I have worked for Goldman Sachs for 25 years. I earned my MBA at NYU and passed the CPA, which was a “piece of cake” compared to studying Spanish in Mexico City!  Accountability, integrity, transparency, and a commitment to diversity are central to my happiness. I am thrilled to work for a firm that pursues these ideals and to participate in a profession that demands them.

IES Abroad: Do you still use your Spanish skills today?
: I am active in my firm’s Hispanic network. I use my Spanish in an intentional manner to reach out to new hires, to network, to recruit, and to mentor. Spanish can often help transcend the superficial barriers that may prevent a conversation, and it can help pave the way for longer-term friendships.

IES Abroad: Your children have followed in your footsteps by studying abroad. Tell us a little about their experiences.
BSJ: Our son, Max, studied in Vienna with IES Abroad this past fall and loved it. It is ironic that his return from Vienna was almost 30 years to the day that I arrived in Mexico City. Max learned German, traveled through Europe, and made new friends. Our daughter, Natalie, participated with a research team in Namibia, Africa, last summer.
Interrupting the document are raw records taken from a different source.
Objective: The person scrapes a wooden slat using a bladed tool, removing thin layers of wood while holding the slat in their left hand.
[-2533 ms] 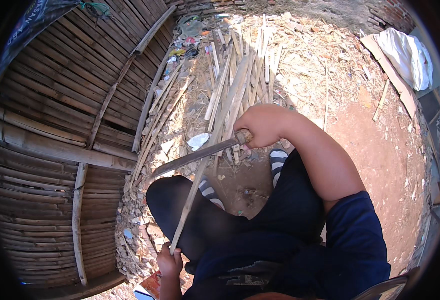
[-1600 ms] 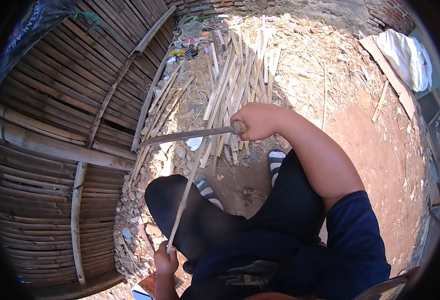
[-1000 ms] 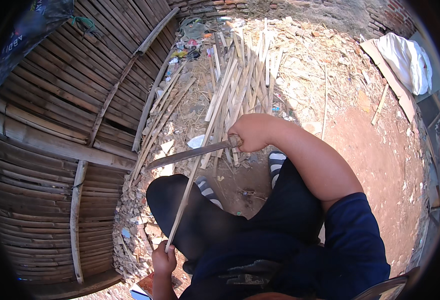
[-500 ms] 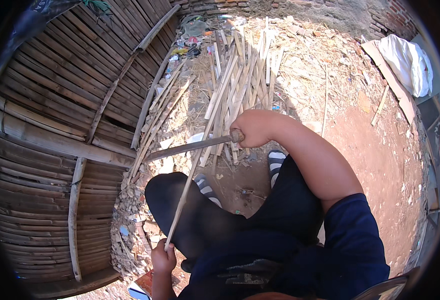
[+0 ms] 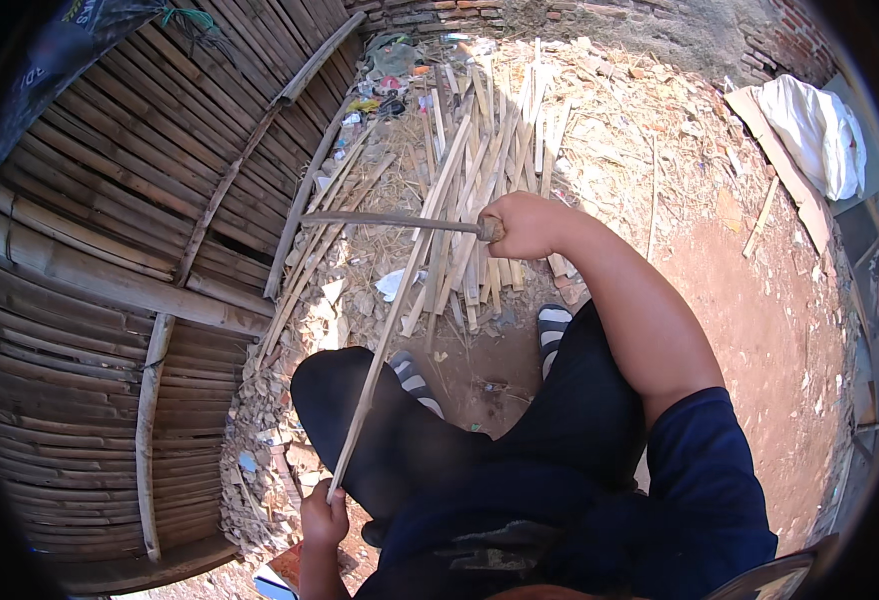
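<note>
My left hand (image 5: 326, 515) is closed around the near end of a long, thin bamboo strip (image 5: 368, 392), beside my left thigh. The strip slants up and away to the right, over the pile. In my right hand (image 5: 522, 225) is the handle of a machete (image 5: 395, 221), its long dark blade pointing left. The blade lies across the strip's far part in this view; whether they touch I cannot tell. Beyond and beneath it, a heap of split bamboo strips (image 5: 480, 180) lies on the ground.
A slatted bamboo wall (image 5: 90, 270) stands close on the left. At the back is a brick wall (image 5: 600, 25). A white sack (image 5: 815, 130) rests at the far right near a brown board (image 5: 775, 165). Rubble and shavings cover much of the dirt ground (image 5: 730, 340).
My right hand has moved the machete farther away along the strip, and the blade has swung from slanting toward me to nearly level. My left hand has barely moved.
</note>
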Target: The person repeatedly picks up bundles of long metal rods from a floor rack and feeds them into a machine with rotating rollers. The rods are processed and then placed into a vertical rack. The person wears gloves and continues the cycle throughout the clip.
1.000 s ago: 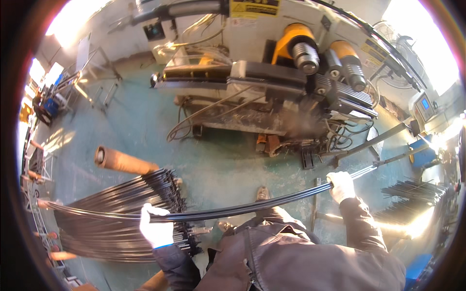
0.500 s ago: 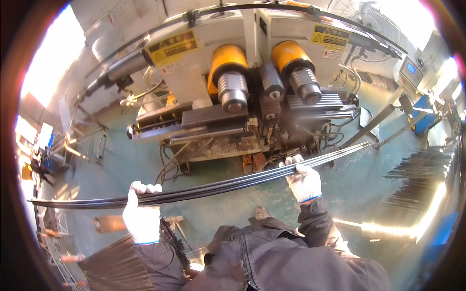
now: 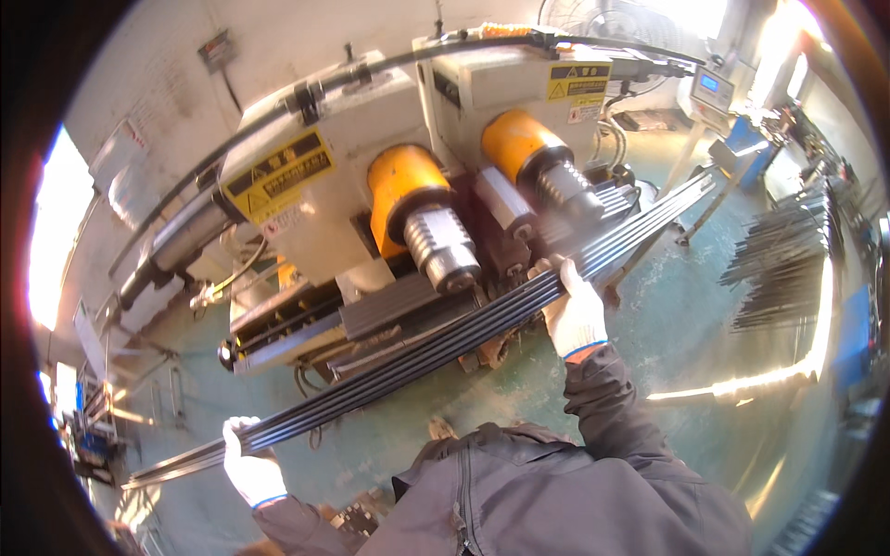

IES Abroad: Has your experience abroad shaped how you raised your children?
: At ITAM, I took a philosophy class with an instructor who was focused on “The Art of Laughter and Memory.” From that, I learned that although intense study, hard work, and graduations do matter, they risk making us too serious. So I tried to raise my children to take themselves a little less seriously, remembering to laugh quickly and often, especially at humbling experiences and awkward situations. Developing a sense of humor, and knowing how to laugh, even while working hard, is “how we roll.” My hope is that they will continue remembering, learning and laughing for at least the next 30 years!

IES Abroad: What advice would you give students who are thinking of studying or interning abroad?
BSJ: Do it. Don’t fret so much over logistics or money. Grants and loans are available. IES Abroad, in particular, is committed to helping you study abroad, and many IES Abroad alumni contribute toward these scholarships. Don’t worry if you don’t have a perfect plan of study. The bigger picture is about new experiences, new ideas and new friendships. It will offer you the experience of getting around in a foreign country, and it will leave you with invaluable life lessons, memories and friendships. Good luck!